▸ TO DO
Return the listing exactly, please; no pictures.

━━━━━ PROVIDED MATERIAL ━━━━━

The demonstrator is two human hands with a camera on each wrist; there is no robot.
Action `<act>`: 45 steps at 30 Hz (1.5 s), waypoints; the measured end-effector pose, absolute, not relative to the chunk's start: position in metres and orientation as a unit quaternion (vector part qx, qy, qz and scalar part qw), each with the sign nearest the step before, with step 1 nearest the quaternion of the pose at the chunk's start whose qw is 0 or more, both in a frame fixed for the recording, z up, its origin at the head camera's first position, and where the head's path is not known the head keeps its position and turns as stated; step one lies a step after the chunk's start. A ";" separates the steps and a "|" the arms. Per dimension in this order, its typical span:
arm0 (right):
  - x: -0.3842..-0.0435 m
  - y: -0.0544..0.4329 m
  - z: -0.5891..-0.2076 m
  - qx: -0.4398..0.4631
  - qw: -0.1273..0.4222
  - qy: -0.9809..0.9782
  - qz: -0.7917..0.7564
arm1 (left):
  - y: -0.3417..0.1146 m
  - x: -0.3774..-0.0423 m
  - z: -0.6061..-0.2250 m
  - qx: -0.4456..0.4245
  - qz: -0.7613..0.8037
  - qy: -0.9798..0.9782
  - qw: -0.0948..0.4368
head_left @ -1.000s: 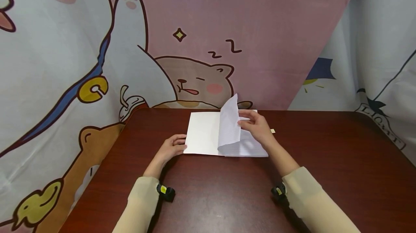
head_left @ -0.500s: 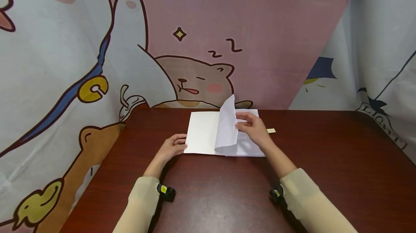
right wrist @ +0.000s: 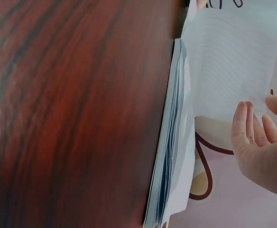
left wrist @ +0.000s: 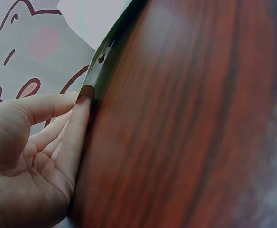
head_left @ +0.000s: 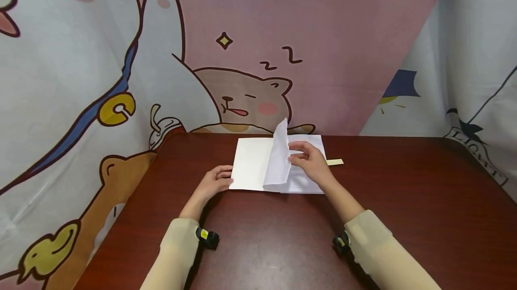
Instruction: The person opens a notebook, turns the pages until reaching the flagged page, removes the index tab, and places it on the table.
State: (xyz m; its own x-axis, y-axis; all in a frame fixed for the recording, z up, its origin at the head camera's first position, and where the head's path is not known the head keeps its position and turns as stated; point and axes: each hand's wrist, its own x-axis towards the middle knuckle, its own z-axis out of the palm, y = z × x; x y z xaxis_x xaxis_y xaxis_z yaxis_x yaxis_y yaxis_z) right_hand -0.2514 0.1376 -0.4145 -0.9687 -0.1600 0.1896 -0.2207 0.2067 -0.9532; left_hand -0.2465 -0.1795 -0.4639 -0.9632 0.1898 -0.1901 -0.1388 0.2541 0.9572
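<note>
An open notebook lies on the table, its blank left side flat. One lined page stands raised and curved near the middle. My right hand pinches that page's free edge between thumb and fingers; the right wrist view shows the lined sheet upright beside the hand. At the notebook's left edge, my left hand holds the lower corner. In the left wrist view its thumb lies on top and a finger reaches under the cover. A pale yellow strip sticks out past the notebook's right side.
The dark reddish-brown table extends around the notebook. Behind it hangs a cartoon-printed cloth, close to the table's far edge. Each wrist carries a small black camera, one at the left sleeve and one at the right sleeve.
My right hand has moved left with the page, which now stands steeper and narrower. More of the yellow strip shows at the right. The left hand keeps its place on the cover corner.
</note>
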 end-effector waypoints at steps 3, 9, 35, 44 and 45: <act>-0.251 0.134 -0.414 0.124 0.023 -0.781 0.612 | -0.180 -0.247 -0.464 0.020 0.611 0.780 0.134; -0.252 0.126 -0.414 0.136 0.020 -0.784 0.606 | -0.179 -0.248 -0.464 0.020 0.610 0.781 0.133; -0.256 0.129 -0.416 0.155 0.020 -0.756 0.635 | -0.179 -0.245 -0.462 0.012 0.644 0.751 0.141; -0.262 0.155 -0.419 0.119 0.040 -0.760 0.637 | -0.183 -0.244 -0.465 0.026 0.629 0.764 0.141; -0.262 0.158 -0.419 0.115 0.042 -0.762 0.636 | -0.183 -0.244 -0.465 0.026 0.629 0.764 0.140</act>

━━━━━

▸ TASK ANSWER
The demonstrator is two human hands with a camera on each wrist; there is no robot.
Action `<act>`: 45 steps at 30 Hz (1.5 s), waypoints; the measured end-effector pose, absolute, not relative to the chunk's start: position in metres and orientation as a unit quaternion (vector part qx, qy, qz and scalar part qw), each with the sign nearest the step before, with step 1 nearest the quaternion of the pose at the chunk's start whose qw is 0 or more, both in a frame fixed for the recording, z up, its origin at the head camera's first position, and where the head's path is not known the head keeps its position and turns as stated; step one lies a step after the chunk's start. A ";" separates the steps and a "|" the arms. Per dimension in this order, its typical span:
arm0 (right):
  - x: -0.3842..-0.0435 m
  - y: -0.0544..0.4329 m
  - z: -0.5891..-0.2076 m
  - qx: -0.4398..0.4631
  - qw: -0.1273..0.4222
  - qy: -0.9809..0.9782
  - qz: -0.7917..0.7564
arm1 (left):
  - y: -0.3417..0.1146 m
  - x: -0.3774..-0.0423 m
  - z: -0.6061..-0.2250 m
  - qx: -0.4456..0.4245
  - qz: -0.7613..0.8037
  - qy: -0.9798..0.9782
  - qw: -0.0948..0.4368
head_left @ -1.000s: 
head_left @ -0.500s: 
right wrist @ +0.000s: 
left wrist @ +0.000s: 
head_left @ +0.000s: 
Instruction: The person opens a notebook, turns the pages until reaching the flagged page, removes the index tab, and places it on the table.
State: (xyz m; its own x-axis, y-axis; all in a frame fixed for the recording, z up, its origin at the head camera's first position, and where the head's path is not known the head keeps its position and turns as stated; point and axes: each hand's wrist, its own x-axis towards the middle knuckle, its own z-axis out of the palm, y = z × x; x y z xaxis_x xaxis_y xaxis_z yaxis_x yaxis_y yaxis_z) right_hand -0.2514 0.1376 -0.4145 -0.9687 -0.1600 0.1896 -0.2207 0.2067 -0.9532; left_hand -0.2465 -0.1795 -0.4639 -0.9632 0.1898 -0.1901 -0.1388 0.2541 0.9572
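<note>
An open notebook lies on the table, its blank left side flat. One lined page stands raised and curved near the middle. My right hand pinches that page's free edge between thumb and fingers; the right wrist view shows the lined sheet upright beside the hand. At the notebook's left edge, my left hand holds the lower corner. In the left wrist view its thumb lies on top and a finger reaches under the cover. A pale yellow strip sticks out past the notebook's right side.
The dark reddish-brown table extends around the notebook. Behind it hangs a cartoon-printed cloth, close to the table's far edge. Each wrist carries a small black camera, one at the left sleeve and one at the right sleeve.
My right hand has moved left with the page, which now stands steeper and narrower. More of the yellow strip shows at the right. The left hand keeps its place on the cover corner.
</note>
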 end-effector waypoints at steps 3, 9, 35, 44 and 45: <act>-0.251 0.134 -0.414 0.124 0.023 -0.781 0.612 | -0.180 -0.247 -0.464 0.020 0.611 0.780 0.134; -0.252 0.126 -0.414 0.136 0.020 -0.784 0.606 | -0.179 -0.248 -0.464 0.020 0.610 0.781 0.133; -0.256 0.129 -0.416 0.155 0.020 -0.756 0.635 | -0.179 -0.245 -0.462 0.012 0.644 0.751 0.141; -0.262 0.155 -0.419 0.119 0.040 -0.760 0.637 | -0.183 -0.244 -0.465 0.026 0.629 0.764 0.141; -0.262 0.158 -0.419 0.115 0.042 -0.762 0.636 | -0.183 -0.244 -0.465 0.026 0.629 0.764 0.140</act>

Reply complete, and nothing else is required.